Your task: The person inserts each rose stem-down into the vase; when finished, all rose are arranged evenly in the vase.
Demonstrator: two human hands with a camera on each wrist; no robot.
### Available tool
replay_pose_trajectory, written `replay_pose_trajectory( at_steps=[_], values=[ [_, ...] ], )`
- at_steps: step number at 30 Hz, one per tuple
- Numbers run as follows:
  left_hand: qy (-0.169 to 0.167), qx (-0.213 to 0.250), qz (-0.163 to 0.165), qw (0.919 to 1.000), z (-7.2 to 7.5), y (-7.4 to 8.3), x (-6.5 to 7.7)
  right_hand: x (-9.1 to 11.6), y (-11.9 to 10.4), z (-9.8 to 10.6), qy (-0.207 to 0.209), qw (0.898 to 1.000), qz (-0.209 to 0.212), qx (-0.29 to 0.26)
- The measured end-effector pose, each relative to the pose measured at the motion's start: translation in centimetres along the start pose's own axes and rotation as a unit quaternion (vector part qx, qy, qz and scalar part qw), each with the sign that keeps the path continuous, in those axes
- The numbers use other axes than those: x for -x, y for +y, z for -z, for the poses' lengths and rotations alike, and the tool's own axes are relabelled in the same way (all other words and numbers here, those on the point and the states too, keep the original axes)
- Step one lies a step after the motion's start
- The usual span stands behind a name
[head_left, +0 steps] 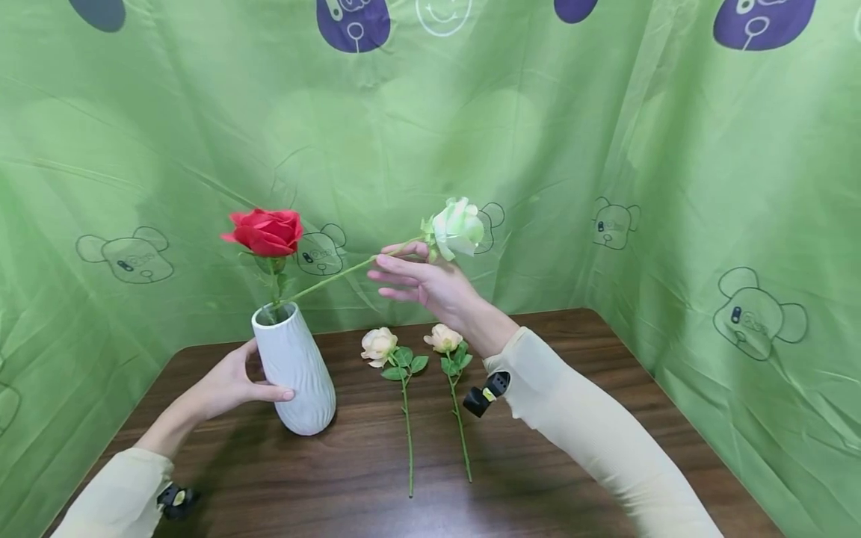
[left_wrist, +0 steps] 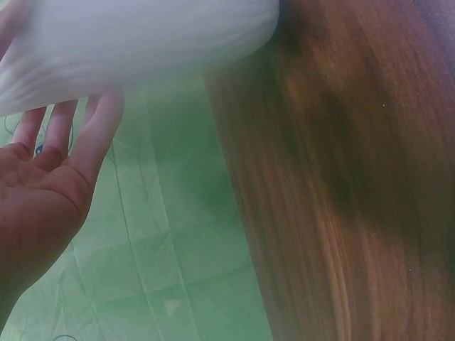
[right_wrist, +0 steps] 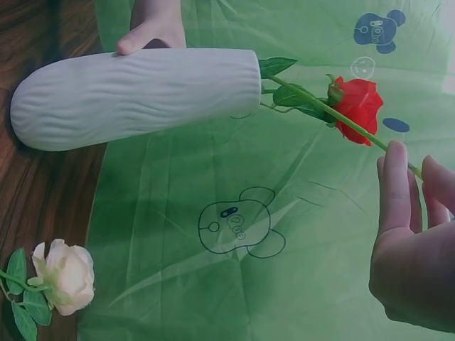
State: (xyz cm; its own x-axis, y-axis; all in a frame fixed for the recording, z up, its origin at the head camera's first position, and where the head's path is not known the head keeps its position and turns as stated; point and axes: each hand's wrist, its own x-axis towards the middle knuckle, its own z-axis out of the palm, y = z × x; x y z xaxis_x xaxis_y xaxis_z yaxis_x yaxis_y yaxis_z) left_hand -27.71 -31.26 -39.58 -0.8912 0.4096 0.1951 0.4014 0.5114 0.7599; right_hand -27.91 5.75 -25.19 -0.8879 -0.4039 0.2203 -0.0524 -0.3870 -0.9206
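The pale green rose (head_left: 457, 228) has ruffled petals; the right hand (head_left: 440, 288) pinches its stem, with the bloom just beside the hand and the stem's other end at the mouth of the white vase (head_left: 296, 373). The left hand (head_left: 232, 381) grips this vase toward the left edge of the brown wooden table (head_left: 363, 478). Green printed cloth (head_left: 202, 112) hangs behind.

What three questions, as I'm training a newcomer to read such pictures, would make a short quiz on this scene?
1. Which hand holds the white vase?
2. How many cream-coloured flowers lie on the table?
3. True or false: the right hand holds the red rose.

Key:
1. The left hand.
2. Two.
3. False; it holds the pale green rose.
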Motion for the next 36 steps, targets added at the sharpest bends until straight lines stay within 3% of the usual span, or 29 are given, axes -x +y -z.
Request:
replay_pose_trajectory(
  at_steps=[20,36],
  values=[
    [-0.004,0.007,-0.001,1.0000,0.2,0.1,-0.3,-1.7,0.9,-1.8,0.008,1.000,-0.018,-0.009],
    [-0.003,0.008,-0.002,1.0000,0.3,-0.1,-0.2,-2.3,1.9,-2.3,0.029,0.999,0.010,-0.033]
  ],
)
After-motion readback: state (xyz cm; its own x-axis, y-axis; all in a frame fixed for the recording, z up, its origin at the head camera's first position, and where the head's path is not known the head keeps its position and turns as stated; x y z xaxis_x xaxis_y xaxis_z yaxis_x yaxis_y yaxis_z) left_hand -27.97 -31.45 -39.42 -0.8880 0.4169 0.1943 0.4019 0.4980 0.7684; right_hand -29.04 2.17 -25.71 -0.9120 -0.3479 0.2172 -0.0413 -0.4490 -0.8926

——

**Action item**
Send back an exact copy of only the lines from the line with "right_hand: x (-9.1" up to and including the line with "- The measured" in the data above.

**Response area**
  right_hand: x (-9.1 to 11.6), y (-11.9 to 10.4), z (-9.8 to 10.6), qy (-0.207 to 0.209), qw (0.898 to 1.000), qz (-0.209 to 0.212), qx (-0.29 to 0.26)
- The measured end-effector pose, each relative to the pose measured at the motion's start: translation in centimetres along the start pose's own axes and rotation as a unit quaternion (vector part qx, qy, qz and scalar part qw), each with the sign that keeps the path continuous, in those axes

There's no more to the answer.